Pham Thi Quynh Trang, Ngo Ngoc Huyen, Phan Dinh Dan Truong, Dang Thanh Hai
Author affiliations

Authors

  • Pham Thi Quynh Trang Vietnam National University, University of Engineering and Technology, 144 Xuan Thuy Street, Cau Giay district, Ha Noi, Viet Nam https://orcid.org/0009-0007-4151-6467
  • Ngo Ngoc Huyen
  • Phan Dinh Dan Truong
  • Dang Thanh Hai Vietnam National University, University of Engineering and Technology, 144 Xuan Thuy Street, Cau Giay district, Ha Noi, Viet Nam

DOI:

https://doi.org/10.15625/2525-2518/17395

Keywords:

continual learning, catastrophic forgetting, knowledge transfer, contrastive learning, aspect sentiment classification

Abstract

Task incremental learning, a setting of continual learning, is an approach to exploit the knowledge from previous tasks for currently new tasks. Task incremental learning aims to solve two big challenges of continual learning: catastrophic forgetting and knowledge transfer or sharing between previous tasks and the current task. This paper improves Task incremental learning by (1) transferring the knowledge (not the training data) learned from previous tasks to a new coming task (contrast of multi-task learning); (2) maintaining or even improving the performance of learned models for previous tasks with avoid forgetting; (3) developing a continual learning model based on results from (1) and (2) to apply for aspect sentiment classification.

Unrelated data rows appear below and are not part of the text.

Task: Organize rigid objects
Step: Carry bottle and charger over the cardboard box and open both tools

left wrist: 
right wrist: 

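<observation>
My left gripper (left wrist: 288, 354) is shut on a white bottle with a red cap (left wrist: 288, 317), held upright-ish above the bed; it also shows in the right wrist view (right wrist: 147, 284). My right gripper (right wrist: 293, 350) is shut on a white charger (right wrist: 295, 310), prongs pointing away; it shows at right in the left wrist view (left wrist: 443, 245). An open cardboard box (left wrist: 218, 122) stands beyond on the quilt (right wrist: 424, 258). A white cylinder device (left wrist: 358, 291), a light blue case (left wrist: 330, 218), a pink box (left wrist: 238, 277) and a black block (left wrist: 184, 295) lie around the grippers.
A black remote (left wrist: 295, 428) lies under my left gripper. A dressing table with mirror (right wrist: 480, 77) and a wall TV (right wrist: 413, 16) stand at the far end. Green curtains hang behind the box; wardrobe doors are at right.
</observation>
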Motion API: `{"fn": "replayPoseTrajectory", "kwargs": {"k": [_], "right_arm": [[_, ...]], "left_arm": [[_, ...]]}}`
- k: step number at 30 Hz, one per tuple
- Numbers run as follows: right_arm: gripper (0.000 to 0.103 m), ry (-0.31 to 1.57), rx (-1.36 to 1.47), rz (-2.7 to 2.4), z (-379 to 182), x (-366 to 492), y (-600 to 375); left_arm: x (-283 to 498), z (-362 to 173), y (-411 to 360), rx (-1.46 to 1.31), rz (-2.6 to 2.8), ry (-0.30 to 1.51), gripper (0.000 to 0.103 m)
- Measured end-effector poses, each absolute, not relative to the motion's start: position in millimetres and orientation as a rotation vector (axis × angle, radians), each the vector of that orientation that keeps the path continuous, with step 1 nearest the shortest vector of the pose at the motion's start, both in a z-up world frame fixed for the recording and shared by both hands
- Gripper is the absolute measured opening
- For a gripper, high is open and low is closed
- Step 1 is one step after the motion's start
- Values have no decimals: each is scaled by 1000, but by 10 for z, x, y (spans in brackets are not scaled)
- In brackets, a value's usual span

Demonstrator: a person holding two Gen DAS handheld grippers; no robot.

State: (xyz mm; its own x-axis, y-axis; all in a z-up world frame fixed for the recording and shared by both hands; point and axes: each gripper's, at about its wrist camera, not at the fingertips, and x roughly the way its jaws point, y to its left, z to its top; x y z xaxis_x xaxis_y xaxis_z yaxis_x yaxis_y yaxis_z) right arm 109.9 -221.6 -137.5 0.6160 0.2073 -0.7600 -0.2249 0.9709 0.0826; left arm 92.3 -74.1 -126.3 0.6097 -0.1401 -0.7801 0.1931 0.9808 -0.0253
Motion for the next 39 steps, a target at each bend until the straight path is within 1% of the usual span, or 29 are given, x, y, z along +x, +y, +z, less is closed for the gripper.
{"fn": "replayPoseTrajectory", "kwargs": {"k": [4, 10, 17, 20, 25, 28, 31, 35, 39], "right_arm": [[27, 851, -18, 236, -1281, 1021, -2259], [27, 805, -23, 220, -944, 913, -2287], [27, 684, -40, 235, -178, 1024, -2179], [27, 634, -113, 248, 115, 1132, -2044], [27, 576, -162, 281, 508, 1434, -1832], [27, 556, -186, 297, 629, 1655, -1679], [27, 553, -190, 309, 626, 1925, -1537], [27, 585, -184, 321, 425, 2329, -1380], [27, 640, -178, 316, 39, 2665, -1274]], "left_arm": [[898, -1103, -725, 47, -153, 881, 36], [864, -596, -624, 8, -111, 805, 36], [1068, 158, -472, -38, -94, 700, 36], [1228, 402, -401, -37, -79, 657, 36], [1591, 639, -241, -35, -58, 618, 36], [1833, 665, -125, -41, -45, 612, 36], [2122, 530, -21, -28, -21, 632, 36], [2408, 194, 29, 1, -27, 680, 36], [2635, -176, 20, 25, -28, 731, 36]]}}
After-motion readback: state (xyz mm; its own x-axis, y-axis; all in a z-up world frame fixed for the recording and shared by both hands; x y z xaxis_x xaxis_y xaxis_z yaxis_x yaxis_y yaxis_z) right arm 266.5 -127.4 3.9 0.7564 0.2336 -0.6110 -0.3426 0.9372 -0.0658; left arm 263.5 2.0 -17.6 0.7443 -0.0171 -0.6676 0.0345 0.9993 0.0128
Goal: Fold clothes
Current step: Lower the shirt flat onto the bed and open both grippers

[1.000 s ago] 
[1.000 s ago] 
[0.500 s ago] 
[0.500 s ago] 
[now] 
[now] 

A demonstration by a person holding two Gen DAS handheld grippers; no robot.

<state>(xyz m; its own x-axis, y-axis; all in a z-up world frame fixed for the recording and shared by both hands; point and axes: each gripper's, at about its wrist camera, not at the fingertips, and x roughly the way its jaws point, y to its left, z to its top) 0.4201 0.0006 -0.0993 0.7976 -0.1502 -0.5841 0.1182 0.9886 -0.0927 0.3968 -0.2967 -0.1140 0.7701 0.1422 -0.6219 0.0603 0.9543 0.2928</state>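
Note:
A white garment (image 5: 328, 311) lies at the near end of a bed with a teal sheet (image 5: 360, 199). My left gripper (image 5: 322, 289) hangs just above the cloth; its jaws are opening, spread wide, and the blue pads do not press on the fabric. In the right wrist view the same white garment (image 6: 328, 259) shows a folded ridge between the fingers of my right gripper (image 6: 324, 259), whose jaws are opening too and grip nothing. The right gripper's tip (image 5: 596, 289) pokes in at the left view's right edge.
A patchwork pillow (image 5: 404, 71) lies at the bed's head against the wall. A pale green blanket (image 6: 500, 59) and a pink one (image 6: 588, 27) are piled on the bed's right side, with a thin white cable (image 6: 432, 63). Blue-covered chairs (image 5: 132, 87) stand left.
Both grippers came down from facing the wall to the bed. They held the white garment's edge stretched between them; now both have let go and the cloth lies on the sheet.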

Specifically, we combine two loss functions based on two contrastive learning modules, which are the Contrastive Knowledge Sharing (CKS) module for encouraging knowledge sharing between old and current tasks and the Contrastive Supervised learning (CSC) module for improving the performance of the current task. The experimental results show that our method could help previously learned tasks to get rid of the catastrophic forgetting phenomenon, outperforming previous studies for aspect sentiment classification.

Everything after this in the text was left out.